THE INPUT:
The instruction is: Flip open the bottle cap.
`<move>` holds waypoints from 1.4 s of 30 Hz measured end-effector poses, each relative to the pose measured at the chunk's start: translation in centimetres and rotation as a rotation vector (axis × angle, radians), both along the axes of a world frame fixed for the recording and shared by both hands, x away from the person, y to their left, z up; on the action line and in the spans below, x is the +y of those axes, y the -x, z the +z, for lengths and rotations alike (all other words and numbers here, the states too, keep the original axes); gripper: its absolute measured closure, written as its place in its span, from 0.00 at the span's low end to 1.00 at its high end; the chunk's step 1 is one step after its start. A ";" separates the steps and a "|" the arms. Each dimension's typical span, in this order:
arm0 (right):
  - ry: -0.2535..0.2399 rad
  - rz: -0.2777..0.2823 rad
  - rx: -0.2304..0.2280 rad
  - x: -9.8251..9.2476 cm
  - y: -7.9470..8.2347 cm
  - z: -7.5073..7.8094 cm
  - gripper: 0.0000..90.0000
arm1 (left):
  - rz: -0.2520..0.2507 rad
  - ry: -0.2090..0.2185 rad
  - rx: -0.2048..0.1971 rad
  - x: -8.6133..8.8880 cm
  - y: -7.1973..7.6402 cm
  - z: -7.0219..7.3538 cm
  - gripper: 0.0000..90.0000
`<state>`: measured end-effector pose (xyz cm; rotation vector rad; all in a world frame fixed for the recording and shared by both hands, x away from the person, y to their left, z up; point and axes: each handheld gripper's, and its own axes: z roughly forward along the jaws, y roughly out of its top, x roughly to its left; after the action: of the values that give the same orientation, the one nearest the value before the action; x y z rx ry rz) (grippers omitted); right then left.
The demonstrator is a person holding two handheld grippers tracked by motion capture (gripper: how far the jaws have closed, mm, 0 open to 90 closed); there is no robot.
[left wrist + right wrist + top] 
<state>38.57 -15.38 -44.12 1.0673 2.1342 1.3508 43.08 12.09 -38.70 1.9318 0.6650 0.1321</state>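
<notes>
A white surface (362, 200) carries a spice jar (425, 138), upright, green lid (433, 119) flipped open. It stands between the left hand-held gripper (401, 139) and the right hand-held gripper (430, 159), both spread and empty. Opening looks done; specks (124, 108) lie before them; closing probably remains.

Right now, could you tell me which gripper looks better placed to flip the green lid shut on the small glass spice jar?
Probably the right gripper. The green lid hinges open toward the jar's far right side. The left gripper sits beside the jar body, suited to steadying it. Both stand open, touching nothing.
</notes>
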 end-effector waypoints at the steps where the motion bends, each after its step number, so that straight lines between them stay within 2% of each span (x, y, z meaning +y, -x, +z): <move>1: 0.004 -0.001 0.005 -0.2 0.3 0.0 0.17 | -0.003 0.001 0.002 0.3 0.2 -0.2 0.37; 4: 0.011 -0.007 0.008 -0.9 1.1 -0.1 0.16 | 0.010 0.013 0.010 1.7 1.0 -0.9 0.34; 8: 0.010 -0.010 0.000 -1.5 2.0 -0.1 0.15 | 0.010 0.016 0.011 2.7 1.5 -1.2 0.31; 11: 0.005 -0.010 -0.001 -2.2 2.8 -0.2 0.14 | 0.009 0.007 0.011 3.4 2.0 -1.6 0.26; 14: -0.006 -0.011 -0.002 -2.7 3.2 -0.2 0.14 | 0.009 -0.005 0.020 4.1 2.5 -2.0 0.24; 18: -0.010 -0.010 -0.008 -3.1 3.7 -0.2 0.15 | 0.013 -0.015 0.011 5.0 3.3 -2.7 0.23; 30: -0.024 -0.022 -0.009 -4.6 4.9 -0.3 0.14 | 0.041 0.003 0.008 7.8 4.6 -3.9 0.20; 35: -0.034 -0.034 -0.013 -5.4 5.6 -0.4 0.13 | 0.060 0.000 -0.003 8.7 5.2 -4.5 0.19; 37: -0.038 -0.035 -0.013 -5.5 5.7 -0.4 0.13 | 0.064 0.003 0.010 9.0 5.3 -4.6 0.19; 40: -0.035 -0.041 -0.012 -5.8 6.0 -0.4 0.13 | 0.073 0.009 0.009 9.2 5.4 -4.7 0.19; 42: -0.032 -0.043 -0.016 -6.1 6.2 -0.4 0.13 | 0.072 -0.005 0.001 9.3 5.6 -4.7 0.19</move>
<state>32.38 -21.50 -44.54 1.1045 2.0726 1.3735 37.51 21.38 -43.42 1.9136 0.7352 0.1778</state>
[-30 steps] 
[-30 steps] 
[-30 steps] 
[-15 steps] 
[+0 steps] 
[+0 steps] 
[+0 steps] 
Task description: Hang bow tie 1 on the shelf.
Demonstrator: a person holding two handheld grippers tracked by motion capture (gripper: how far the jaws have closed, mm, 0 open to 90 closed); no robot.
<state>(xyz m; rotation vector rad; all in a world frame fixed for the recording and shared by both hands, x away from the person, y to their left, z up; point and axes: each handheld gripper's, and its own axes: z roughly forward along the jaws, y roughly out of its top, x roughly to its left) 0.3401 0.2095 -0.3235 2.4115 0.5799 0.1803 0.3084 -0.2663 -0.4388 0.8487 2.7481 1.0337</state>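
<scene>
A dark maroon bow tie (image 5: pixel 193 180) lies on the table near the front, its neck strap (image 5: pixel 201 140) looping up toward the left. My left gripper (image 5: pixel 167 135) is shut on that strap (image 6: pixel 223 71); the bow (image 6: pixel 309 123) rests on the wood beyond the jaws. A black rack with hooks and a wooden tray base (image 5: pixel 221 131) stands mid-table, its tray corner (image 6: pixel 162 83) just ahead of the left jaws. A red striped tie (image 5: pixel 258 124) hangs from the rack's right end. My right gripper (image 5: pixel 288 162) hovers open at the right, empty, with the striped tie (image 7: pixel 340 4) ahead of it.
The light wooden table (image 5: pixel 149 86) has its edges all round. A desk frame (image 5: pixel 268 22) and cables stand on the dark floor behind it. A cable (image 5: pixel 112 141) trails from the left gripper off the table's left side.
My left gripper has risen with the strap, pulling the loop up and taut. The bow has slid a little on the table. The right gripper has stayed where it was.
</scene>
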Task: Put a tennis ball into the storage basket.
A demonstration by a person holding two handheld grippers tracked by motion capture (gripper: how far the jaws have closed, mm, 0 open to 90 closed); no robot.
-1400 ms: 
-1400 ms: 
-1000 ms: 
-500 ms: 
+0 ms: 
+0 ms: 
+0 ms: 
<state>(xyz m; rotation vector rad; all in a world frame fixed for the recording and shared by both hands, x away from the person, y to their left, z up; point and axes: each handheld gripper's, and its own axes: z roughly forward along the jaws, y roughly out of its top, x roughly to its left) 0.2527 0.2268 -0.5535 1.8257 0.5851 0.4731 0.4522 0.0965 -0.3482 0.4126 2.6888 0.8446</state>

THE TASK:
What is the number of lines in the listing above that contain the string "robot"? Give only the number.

OUTPUT FOR THIS EXERCISE:
3